The 2004 Lehigh Mountain Hawks football team was an American football team that represented Lehigh University during the 2004 NCAA Division I-AA football season. Lehigh won the Patriot League co-championship but lost in the first round of the national playoffs. 

In their fourth year under head coach Pete Lembo, the Mountain Hawks compiled a 9–3 record. Kaloma Cardwell, Karrie Ford, Jason Morrell and Justin Terry were the team captains.
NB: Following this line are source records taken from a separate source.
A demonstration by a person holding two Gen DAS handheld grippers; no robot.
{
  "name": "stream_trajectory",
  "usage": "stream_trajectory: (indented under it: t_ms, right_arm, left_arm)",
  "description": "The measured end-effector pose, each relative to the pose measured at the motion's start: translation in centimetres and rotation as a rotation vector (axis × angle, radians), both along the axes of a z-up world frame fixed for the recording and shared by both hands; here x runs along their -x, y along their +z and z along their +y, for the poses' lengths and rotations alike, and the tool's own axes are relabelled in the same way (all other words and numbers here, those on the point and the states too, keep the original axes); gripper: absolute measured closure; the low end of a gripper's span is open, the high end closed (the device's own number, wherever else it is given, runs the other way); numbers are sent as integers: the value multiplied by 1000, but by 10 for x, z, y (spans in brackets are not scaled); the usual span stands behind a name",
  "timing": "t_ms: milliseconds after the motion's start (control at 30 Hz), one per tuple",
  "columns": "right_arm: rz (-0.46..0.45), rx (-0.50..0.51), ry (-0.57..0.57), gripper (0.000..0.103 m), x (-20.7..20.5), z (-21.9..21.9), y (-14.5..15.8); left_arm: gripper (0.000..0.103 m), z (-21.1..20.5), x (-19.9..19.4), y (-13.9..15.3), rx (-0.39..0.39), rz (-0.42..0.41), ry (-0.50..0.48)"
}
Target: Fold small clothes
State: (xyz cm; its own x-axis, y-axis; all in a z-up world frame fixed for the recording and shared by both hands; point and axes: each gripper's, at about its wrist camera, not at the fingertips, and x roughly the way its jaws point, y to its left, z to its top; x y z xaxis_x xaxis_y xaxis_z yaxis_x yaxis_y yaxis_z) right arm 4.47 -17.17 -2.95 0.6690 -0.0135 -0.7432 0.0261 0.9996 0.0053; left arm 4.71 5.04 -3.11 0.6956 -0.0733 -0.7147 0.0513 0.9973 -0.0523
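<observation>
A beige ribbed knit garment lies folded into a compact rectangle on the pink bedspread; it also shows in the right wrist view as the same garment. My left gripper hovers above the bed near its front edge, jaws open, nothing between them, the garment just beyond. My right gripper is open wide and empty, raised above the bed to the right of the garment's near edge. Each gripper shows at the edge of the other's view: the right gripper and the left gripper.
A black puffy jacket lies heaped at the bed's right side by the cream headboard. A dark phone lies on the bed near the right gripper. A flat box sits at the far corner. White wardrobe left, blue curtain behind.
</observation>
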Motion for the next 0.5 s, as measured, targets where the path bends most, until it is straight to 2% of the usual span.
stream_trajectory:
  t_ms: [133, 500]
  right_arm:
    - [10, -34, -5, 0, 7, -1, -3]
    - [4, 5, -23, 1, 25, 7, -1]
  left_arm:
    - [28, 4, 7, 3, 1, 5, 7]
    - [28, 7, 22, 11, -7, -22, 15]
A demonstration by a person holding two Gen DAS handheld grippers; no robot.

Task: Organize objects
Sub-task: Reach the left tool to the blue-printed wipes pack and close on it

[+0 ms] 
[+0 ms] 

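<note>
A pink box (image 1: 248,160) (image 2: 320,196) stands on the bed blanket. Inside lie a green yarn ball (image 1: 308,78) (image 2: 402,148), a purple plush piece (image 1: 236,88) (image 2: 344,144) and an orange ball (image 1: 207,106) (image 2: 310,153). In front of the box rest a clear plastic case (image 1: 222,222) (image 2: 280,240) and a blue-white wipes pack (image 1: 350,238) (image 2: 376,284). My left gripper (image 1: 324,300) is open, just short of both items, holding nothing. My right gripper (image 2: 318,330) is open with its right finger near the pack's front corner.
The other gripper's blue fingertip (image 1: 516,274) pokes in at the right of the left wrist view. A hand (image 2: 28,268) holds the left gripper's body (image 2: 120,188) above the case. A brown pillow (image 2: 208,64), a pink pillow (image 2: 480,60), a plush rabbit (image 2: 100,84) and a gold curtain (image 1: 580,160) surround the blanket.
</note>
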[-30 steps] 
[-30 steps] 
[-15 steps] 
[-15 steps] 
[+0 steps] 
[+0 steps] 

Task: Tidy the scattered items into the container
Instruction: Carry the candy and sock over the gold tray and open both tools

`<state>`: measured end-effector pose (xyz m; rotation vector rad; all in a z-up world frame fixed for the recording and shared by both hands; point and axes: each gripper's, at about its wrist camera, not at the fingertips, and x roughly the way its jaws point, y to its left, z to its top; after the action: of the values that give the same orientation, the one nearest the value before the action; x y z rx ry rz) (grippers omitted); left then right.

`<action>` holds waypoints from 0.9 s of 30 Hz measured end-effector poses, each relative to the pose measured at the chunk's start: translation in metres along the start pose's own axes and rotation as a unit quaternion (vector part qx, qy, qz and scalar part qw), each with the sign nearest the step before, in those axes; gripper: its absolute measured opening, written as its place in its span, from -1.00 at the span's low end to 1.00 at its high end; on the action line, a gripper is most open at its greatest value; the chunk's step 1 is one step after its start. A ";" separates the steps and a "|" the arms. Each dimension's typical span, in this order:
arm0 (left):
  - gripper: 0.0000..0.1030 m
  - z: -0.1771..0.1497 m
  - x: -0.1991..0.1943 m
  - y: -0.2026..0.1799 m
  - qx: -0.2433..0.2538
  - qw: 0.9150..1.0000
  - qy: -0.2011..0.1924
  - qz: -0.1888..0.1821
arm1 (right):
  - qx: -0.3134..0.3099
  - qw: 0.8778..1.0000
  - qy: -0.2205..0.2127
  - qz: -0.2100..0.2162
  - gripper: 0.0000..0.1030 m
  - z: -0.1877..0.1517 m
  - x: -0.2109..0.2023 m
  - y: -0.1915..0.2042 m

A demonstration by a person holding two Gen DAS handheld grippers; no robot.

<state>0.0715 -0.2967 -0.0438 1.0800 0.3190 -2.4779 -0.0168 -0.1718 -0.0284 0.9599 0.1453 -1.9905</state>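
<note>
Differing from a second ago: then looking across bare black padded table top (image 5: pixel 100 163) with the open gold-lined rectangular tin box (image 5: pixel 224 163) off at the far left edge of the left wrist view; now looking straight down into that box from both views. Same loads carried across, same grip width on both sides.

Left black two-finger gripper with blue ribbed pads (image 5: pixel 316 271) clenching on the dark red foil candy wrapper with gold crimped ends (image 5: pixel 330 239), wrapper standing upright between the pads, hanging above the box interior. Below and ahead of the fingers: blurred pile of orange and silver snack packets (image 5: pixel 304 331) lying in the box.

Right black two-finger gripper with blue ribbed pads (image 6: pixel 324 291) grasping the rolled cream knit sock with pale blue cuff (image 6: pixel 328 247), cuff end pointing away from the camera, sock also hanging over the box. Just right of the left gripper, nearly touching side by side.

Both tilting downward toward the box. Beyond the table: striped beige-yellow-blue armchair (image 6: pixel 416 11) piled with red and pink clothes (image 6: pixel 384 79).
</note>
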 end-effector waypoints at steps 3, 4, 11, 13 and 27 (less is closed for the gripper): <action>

The Mountain Hawks outscored opponents 345 to 193. Their 5–1 conference record tied for best in the Patriot League standings. Though their co-champion Lafayette was awarded the Patriot League's automatic berth in the national Division I-AA playoffs, Lehigh qualified as an at-large selection. Both Patriot League representatives lost their first-round games.

Lehigh was ranked No. 23 in the preseason national Division I-AA poll, and remained ranked throughout the season. The Mountain Hawks' ranking peaked at No. 8 in mid-November, but losses to archrival Lafayette and in the first round of the playoffs dropped them to No. 15 in the postseason poll.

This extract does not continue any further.